> [WHAT IS BEING ASKED]: Restate the data that follows exactly as it stands, beginning with the first line and ending with the line that contains "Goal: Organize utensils".

### RECORDED INFORMATION ###

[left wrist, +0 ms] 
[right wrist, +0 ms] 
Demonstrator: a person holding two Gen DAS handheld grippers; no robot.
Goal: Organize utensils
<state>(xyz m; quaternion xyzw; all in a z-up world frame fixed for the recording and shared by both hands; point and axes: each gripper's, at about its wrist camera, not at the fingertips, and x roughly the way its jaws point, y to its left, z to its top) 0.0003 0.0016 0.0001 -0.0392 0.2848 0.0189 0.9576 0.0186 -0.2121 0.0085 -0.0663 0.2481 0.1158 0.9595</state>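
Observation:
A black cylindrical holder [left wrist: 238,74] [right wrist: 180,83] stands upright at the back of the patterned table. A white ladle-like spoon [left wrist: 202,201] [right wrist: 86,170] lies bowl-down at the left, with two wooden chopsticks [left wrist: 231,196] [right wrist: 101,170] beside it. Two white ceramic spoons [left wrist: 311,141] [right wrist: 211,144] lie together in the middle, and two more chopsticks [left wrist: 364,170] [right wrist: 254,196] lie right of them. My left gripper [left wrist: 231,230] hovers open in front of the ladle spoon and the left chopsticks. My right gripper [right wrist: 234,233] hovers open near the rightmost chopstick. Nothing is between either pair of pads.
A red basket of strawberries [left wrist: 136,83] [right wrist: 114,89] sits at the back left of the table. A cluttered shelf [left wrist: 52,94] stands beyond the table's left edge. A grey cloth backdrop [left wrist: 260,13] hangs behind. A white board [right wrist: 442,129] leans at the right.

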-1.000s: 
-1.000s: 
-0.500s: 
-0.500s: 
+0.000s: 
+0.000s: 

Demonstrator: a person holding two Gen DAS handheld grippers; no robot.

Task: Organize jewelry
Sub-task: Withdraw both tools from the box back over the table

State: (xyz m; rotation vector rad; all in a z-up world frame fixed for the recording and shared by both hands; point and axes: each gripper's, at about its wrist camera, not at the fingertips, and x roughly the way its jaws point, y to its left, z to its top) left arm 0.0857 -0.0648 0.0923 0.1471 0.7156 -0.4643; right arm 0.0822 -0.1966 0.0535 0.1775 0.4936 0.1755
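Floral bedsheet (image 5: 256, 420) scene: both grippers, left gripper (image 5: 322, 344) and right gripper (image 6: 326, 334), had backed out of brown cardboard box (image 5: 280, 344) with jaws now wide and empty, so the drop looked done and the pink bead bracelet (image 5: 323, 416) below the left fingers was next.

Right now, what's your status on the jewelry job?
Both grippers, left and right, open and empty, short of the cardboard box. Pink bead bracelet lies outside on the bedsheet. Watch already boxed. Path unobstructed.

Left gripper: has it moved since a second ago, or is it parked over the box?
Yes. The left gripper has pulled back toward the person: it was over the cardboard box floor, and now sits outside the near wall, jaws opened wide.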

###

> [WRITTEN RESPONSE]:
[left wrist, +0 ms] 
[right wrist, +0 ms] 
Demonstrator: a person holding two Gen DAS handheld grippers; no robot.
Goal: Organize utensils

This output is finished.